Bilan

Les mirages de la prévoyance

Les modèles construits pour assurer les retraites se basent sur l’hypothèse d’un environnement «inébranlable». Or, certaines variables, comme l’espérance de vie, ont évolué.

L’espérance de vie est en constante augmentation.

Crédits: Fred Froese/Getty

Vue sur les réseaux sociaux, une formule décrit avec justesse le système de prévoyance helvétique actuel: «Sell the problem you solve. Not the product.»«La résolution du problème», soit la garantie du financement de la retraite, a été promise à chaque assuré. Ainsi, chacun cotise de manière conséquente pour ne plus avoir aucun souci lors de son départ à la retraite. Les réformes engagées au niveau fédéral, les perspectives économiques mitigées, l’inéluctable évolution démographique: tous ces facteurs sont venus remettre en cause cet objectif. Sera-t-on donc en mesure d’assurer les retraites?

A y regarder de plus près, on réalise que les prévisionnistes ont construit leurs modèles sur l’hypothèse d’un environnement «inébranlable». Ils ont estimé certaines variables comme étant constantes, alors qu’elles devraient être justement considérées comme variables. Parmi elles, on relève plus particulièrement l’espérance de vie, les engagements futurs et les rendements obtenus sur les marchés financiers.
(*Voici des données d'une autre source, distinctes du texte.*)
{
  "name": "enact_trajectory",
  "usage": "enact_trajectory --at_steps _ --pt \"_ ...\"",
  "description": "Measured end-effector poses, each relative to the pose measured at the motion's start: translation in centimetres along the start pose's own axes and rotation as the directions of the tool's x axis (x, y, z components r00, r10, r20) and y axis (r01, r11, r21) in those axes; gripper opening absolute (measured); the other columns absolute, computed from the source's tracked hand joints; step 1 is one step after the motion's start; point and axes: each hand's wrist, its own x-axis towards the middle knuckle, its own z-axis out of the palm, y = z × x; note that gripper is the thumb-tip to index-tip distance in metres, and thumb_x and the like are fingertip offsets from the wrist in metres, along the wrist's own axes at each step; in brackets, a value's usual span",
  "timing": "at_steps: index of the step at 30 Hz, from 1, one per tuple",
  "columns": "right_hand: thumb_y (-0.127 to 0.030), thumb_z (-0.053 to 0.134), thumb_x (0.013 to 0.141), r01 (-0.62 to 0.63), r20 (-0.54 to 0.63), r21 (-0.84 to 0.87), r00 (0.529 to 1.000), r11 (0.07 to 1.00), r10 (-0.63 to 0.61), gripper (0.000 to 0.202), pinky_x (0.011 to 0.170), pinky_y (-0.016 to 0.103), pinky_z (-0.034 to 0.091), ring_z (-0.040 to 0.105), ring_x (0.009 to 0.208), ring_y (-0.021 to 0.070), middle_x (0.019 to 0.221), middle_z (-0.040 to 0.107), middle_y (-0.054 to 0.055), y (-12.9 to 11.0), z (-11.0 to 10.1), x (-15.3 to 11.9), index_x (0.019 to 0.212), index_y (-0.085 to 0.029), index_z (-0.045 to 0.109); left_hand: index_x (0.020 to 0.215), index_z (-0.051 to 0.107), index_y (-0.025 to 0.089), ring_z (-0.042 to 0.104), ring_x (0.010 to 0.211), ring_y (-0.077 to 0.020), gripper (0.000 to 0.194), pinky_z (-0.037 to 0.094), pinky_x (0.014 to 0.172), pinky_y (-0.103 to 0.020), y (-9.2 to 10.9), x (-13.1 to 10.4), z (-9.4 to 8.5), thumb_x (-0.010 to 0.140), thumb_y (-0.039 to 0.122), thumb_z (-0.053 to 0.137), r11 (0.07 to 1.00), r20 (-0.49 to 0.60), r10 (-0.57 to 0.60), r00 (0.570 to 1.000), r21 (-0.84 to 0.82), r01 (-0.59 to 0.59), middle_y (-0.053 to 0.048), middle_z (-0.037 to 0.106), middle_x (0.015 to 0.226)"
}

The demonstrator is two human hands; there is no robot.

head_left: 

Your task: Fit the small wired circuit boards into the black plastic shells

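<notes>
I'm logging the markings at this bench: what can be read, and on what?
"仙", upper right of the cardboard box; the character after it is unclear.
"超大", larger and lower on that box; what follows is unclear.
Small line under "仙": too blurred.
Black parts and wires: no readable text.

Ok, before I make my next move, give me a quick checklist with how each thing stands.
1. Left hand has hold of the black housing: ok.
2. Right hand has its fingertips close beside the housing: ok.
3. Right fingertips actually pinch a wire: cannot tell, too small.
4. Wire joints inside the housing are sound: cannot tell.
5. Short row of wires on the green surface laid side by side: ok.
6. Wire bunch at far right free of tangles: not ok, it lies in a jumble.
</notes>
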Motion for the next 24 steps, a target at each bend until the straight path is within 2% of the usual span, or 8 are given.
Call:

A propos de l’espérance de vie, on constate globalement son augmentation. Ainsi, la population croît de manière régulière à l’échelle mondiale. Dans les sociétés occidentales, ce phénomène s’observe surtout dans la partie supérieure de la pyramide des âges. L’OCDE estime dans un rapport publié il y a quelques années que le ratio «actif-retraités», qui compare la tranche d’âge allant de 20 à 64 ans à celle des plus de 65 ans, devrait s’établir à 3 actifs pour un retraité à l’horizon 2025, contre 7,2 dans les années 1950. En toute logique, cette évolution a des implications sur les engagements futurs.

Elle est à l’origine des discussions intenses menées par les actuaires, les politiciens et les consultants sur la partie actuarielle de la prévoyance et notamment les taux techniques, les taux de conversion et les échelles de mortalité.

Sur le volet du rendement obtenu sur les marchés financiers, on réalise que les règles de placement stipulées par l’ordonnance sur la prévoyance professionnelle (OPP2) et les règles internes des institutions de prévoyance poussent mécaniquement vers une approche de gestion très conservatrice dont on peut s’étonner. Selon le rapport annuel de la Finma sur la publication de la comptabilité des institutions de prévoyance assurées, rendu public en septembre dernier, on observe qu’environ 3% en moyenne des avoirs gérés sont alloués aux actions.

Bien évidemment, les contraintes sont telles pour ces caisses de pension qu’elles ne disposent pas d’une marge de manœuvre suffisante. Conséquence de cette configuration, la différence entre les gains futurs espérés par les assurés et le financement réel de leurs retraites se creuse de manière inéluctable voire définitive. Cela pousse à s’interroger sur l’utilité ou la raison d’être des caisses de pension.

Favoriser la gestion individuelle

A l’analyse, on réalise donc qu’il faut pouvoir disposer de l’ensemble des possibilités mises à disposition par le législateur, au niveau de la gestion et de la planification, pour espérer atteindre l’objectif fixé à l’origine: continuer à assurer un revenu régulier et adéquat au moment de la retraite. Il est important notamment de bénéficier d’une performance dans chacune des «poches» de prévoyance.

Face à l’augmentation de l’espérance de vie et au maintien des engagements futurs, seule une gestion, qui tient compte pour chaque assuré de son horizon temps de manière individuelle, est envisageable. Il faut laisser aux gérants suffisamment de flexibilité pour pouvoir agir tactiquement, mais aussi stratégiquement, en fonction de leur propre structure d’assurés. Il en va de la viabilité du système de prévoyance helvétique.  

* Gérant de clientèle et membre du conseil de fondation de la caisse complémentaire chez Lombard Odier.